(What the task asks) Reproduce the records that follow without alteration, apart from removing the pictures.

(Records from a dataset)

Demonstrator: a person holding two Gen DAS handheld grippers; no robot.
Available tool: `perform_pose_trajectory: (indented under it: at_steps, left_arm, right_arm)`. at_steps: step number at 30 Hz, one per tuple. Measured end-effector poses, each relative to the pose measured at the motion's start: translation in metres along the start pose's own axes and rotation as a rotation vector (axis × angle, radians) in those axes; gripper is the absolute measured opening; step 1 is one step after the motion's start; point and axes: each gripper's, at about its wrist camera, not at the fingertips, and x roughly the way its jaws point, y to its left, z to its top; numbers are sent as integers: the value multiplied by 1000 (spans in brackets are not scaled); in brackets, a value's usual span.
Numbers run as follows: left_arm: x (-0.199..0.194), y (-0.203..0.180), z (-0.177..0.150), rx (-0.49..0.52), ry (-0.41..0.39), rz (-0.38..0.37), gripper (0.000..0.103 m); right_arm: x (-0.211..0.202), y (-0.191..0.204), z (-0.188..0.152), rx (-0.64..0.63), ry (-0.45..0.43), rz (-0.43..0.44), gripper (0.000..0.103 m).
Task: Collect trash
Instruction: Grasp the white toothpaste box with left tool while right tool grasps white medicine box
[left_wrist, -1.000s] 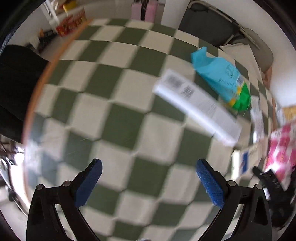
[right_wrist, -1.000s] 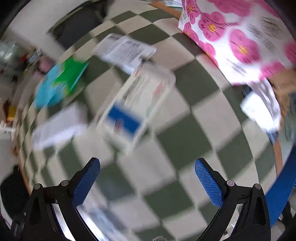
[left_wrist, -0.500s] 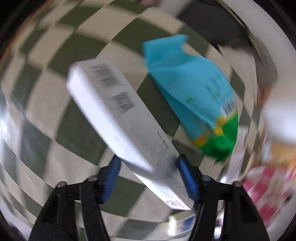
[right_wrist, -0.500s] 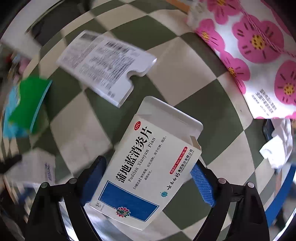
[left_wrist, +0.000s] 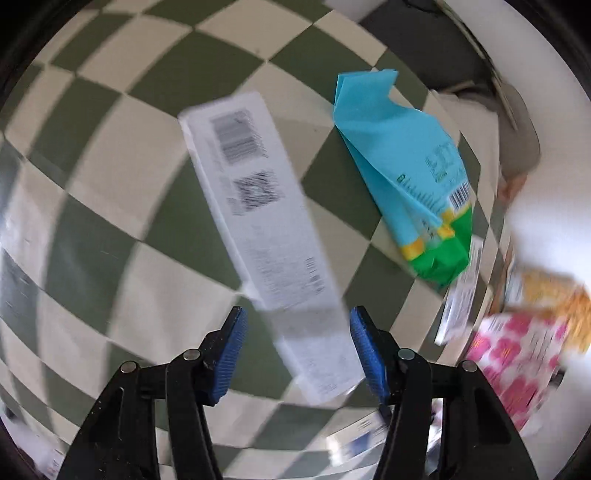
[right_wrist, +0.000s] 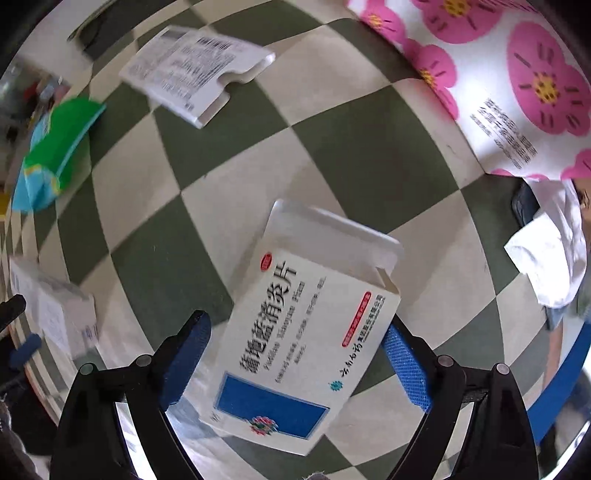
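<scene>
Here the left view is smearing with motion, so the print on the long white box (left_wrist: 273, 236) is staying unreadable beyond a barcode and a blurred QR patch; the box's near end is sitting between the blue pads (left_wrist: 229, 356) of the left gripper (left_wrist: 297, 350), whose jaws are standing apart, the right pad beside the box edge and the left pad showing a gap, so a grip cannot be confirmed. To the right a blue-green pouch (left_wrist: 410, 184) is lying on the checkered cloth (left_wrist: 110, 206), its text too blurred to read. In the right view the right gripper (right_wrist: 295, 365) is straddling a white medicine box (right_wrist: 295, 343) with jaws apart; whether the pads are touching it is hard to tell. Its label is showing Chinese characters, a red OTC oval, and a blue panel. Farther off a flat white carton (right_wrist: 192, 77) is lying, and a pink-flowered bag (right_wrist: 509, 85) is running off the right edge.
</scene>
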Motion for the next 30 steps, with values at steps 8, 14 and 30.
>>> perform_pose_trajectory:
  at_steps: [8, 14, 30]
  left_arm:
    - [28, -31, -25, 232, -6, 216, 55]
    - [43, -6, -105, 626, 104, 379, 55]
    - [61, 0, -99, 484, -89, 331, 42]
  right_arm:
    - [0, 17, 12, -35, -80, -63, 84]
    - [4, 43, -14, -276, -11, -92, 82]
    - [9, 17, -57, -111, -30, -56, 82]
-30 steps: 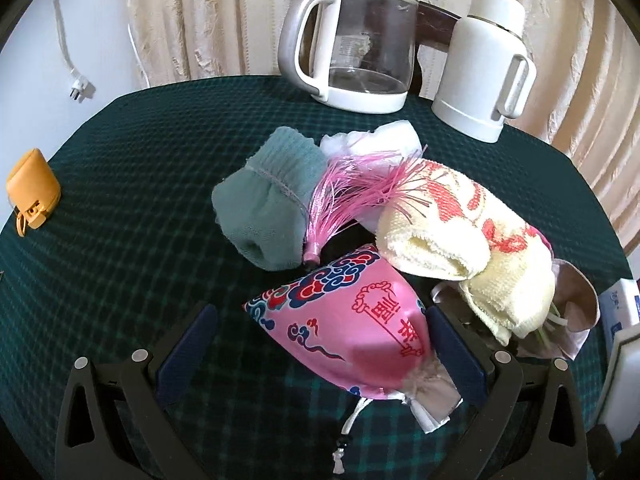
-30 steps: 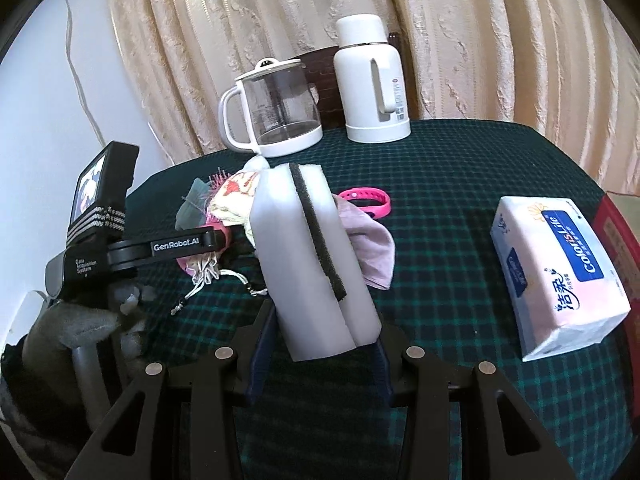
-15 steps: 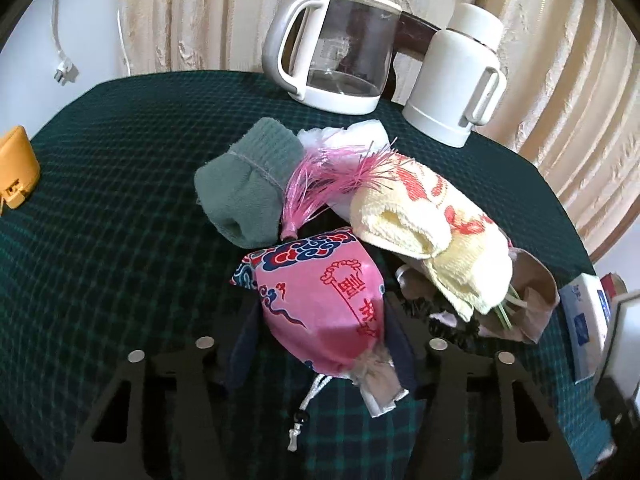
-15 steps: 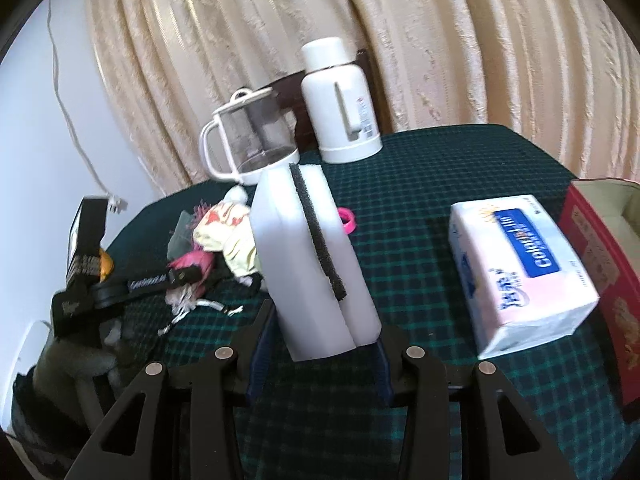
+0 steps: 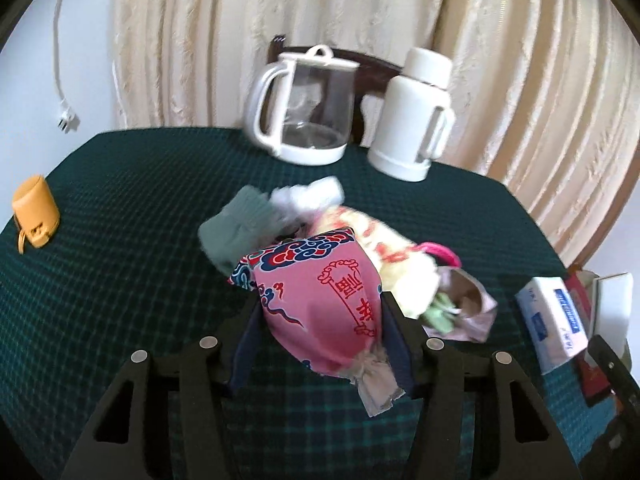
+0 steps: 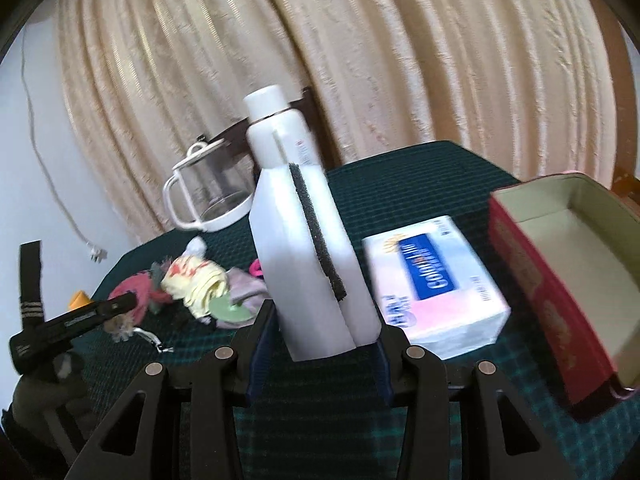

(Exercise solution)
Demonstrator: a person holding two Gen DAS handheld grippers; no robot.
Available tool: `perform_pose_trajectory: (indented under it: at_steps, left_arm, right_arm)`. at_steps: step number at 30 Hz, one per tuple. Measured end-effector poses, each relative to the pose measured at the motion's start: translation in metres along the start pose's own axes and rotation as a rotation vector (axis × angle, radians) in those axes; gripper is the absolute measured opening; step 1 is one step after the motion's start; point and axes: each gripper's, at about its wrist camera, not at the fingertips, and x roughly the way its jaws point, y to its left, z to its top; numbers are sent as integers: the value multiplied by 1000 (spans in brackets are not scaled); in brackets, a value's usual span.
Numbers run as follows: left_arm: x (-0.199..0.194), y (-0.203..0.180), z (-0.177..0.150), rx (-0.49..0.52), ry (-0.41..0.39), rz (-0.38..0.37), gripper (0.000..0.103 m); right_arm: x (-0.211..0.202), y (-0.191..0.204), z (-0.188..0.152), rx (-0.64..0.63), ry (-0.45..0.43), rz (-0.43..0.44), gripper (0.000..0.103 m).
Task: Collect trash
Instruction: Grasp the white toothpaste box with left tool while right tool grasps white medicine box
[left_wrist, -1.000s] 
[right_wrist, -1.000s] 
[left_wrist, -0.500s] 
[right_wrist, -0.500s] 
[left_wrist, +0.000s] 
[right_wrist, +0.000s] 
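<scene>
Here the left view is smearing with motion, so the print on the long white box (left_wrist: 273, 236) is staying unreadable beyond a barcode and a blurred QR patch; the box's near end is sitting between the blue pads (left_wrist: 229, 356) of the left gripper (left_wrist: 297, 350), whose jaws are standing apart, the right pad beside the box edge and the left pad showing a gap, so a grip cannot be confirmed. To the right a blue-green pouch (left_wrist: 410, 184) is lying on the checkered cloth (left_wrist: 110, 206), its text too blurred to read. In the right view the right gripper (right_wrist: 295, 365) is straddling a white medicine box (right_wrist: 295, 343) with jaws apart; whether the pads are touching it is hard to tell. Its label is showing Chinese characters, a red OTC oval, and a blue panel. Farther off a flat white carton (right_wrist: 192, 77) is lying, and a pink-flowered bag (right_wrist: 509, 85) is running off the right edge.
</scene>
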Motion for the next 30 steps, with values at steps 8, 14 and 30.
>>> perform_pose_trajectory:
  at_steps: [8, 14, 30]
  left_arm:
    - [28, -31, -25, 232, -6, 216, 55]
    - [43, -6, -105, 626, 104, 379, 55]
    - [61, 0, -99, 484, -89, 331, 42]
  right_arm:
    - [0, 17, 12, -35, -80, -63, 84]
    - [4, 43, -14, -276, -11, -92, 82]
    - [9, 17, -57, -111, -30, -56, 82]
-30 steps: 
-30 steps: 
-15 steps: 
-15 steps: 
+0 steps: 
+0 steps: 

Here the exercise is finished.